▸ **THE PROBLEM**
The data that follows is to be copied exactly, with each image removed.

__________________________________________________

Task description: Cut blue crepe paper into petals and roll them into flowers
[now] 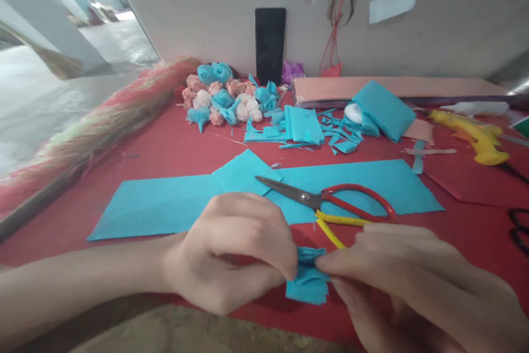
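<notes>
A small folded piece of blue crepe paper (308,287) is pinched between both hands near the table's front edge. My left hand (239,254) grips its left side with curled fingers and thumb. From the right, my right hand (409,276) presses thumb and fingers on the paper's other side. Just beyond the hands lie red-handled scissors (306,197), blades pointing left, and a yellow-handled tool (341,221) whose far parts are covered. Under the scissors is a long blue paper strip (157,204), with a blue paper square (243,171) on top.
Paper roses (223,98) in blue, pink and white are heaped at the back left. Blue scraps (303,124) lie mid-back. A black phone (270,44) leans on the wall. A yellow glue gun (475,132) and black-handled scissors (519,226) are at right.
</notes>
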`<state>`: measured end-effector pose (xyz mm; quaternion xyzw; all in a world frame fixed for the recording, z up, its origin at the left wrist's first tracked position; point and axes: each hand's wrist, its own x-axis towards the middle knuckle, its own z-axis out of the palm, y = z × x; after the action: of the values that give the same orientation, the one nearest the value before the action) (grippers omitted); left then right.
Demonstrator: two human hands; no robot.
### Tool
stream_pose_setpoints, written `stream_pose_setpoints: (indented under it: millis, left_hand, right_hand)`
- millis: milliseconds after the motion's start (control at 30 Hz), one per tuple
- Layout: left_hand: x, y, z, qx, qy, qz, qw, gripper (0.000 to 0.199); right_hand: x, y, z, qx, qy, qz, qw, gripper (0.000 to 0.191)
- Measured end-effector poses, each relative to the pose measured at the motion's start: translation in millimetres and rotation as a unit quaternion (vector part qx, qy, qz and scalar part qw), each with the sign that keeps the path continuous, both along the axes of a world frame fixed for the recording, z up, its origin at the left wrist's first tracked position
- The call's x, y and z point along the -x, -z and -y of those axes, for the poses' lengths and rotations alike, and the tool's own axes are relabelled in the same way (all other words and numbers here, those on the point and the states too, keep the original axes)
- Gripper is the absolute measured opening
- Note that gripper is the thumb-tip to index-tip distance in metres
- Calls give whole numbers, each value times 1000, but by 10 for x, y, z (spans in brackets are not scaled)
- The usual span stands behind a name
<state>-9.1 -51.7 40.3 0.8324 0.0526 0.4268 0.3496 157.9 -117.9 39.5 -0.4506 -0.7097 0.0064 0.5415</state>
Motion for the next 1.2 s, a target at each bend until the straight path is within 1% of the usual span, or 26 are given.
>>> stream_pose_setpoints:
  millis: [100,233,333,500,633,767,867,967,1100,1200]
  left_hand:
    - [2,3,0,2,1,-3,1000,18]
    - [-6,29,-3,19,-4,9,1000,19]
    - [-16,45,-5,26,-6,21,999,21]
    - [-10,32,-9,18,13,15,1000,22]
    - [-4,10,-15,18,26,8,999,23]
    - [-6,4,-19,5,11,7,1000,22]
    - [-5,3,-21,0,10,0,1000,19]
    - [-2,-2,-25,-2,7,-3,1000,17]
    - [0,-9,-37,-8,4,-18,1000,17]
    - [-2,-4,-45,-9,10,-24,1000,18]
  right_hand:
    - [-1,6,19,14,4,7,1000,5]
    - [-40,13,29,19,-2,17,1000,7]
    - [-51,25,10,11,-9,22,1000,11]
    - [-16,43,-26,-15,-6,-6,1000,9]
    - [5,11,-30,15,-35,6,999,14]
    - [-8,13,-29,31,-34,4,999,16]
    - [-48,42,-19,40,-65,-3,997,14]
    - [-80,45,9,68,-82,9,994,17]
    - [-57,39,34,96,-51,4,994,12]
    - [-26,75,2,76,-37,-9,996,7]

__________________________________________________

▸ **OUTPUT OF THE EXERCISE**
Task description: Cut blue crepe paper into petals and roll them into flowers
[now] 
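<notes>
A small folded piece of blue crepe paper (308,287) is pinched between both hands near the table's front edge. My left hand (239,254) grips its left side with curled fingers and thumb. From the right, my right hand (409,276) presses thumb and fingers on the paper's other side. Just beyond the hands lie red-handled scissors (306,197), blades pointing left, and a yellow-handled tool (341,221) whose far parts are covered. Under the scissors is a long blue paper strip (157,204), with a blue paper square (243,171) on top.
Paper roses (223,98) in blue, pink and white are heaped at the back left. Blue scraps (303,124) lie mid-back. A black phone (270,44) leans on the wall. A yellow glue gun (475,132) and black-handled scissors (519,226) are at right.
</notes>
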`<state>`: measured end-effector pose (xyz mm; quaternion xyzw; all in a world frame fixed for the recording, z up, its origin at the left wrist's first tracked position; point and axes: each hand's wrist, its own x-axis towards the middle knuckle, its own z-axis out of the palm, y = z × x; after the action: of the values that give the same orientation, the one nearest the value before the action) (grippers omitted); left then right.
Demonstrator: two human hands; no robot.
### Tool
stream_pose_setpoints, written `stream_pose_setpoints: (indented under it: millis, left_hand, right_hand)`
- millis: milliseconds after the motion's start (control at 30 Hz), one per tuple
- Layout: left_hand: x, y, z, qx, qy, qz, qw, gripper (0.000 to 0.199); right_hand: x, y, z, qx, qy, qz, qw, gripper (0.000 to 0.191)
- Measured end-effector poses, each relative to the pose measured at the motion's start: translation in millimetres and rotation as a unit quaternion (vector part qx, qy, qz and scalar part qw), each with the sign that keeps the path continuous, both along the axes of a world frame fixed for the recording, z up, its origin at the left wrist's first tracked position
- The call's x, y and z point along the -x, -z and -y of those axes, for the poses' lengths and rotations alike, and the tool's own axes are relabelled in the same way (all other words and numbers here, those on the point and the states too, keep the original axes)
- Gripper is the absolute measured opening
- Note that gripper is the thumb-tip to index-tip distance in metres
- Calls give whole numbers, each value times 1000, but by 10 for x, y, z (spans in brackets are not scaled)
- The usual span stands behind a name
<state>-9.1 -51.7 40.3 0.8324 0.0526 0.4268 0.3496 157.9 -117.9 39.5 -0.4506 -0.7097 0.0064 0.5415</state>
Motion for the next 1.2 s, a target at each bend until the straight path is within 1% of the usual span, or 26 are given.
>>> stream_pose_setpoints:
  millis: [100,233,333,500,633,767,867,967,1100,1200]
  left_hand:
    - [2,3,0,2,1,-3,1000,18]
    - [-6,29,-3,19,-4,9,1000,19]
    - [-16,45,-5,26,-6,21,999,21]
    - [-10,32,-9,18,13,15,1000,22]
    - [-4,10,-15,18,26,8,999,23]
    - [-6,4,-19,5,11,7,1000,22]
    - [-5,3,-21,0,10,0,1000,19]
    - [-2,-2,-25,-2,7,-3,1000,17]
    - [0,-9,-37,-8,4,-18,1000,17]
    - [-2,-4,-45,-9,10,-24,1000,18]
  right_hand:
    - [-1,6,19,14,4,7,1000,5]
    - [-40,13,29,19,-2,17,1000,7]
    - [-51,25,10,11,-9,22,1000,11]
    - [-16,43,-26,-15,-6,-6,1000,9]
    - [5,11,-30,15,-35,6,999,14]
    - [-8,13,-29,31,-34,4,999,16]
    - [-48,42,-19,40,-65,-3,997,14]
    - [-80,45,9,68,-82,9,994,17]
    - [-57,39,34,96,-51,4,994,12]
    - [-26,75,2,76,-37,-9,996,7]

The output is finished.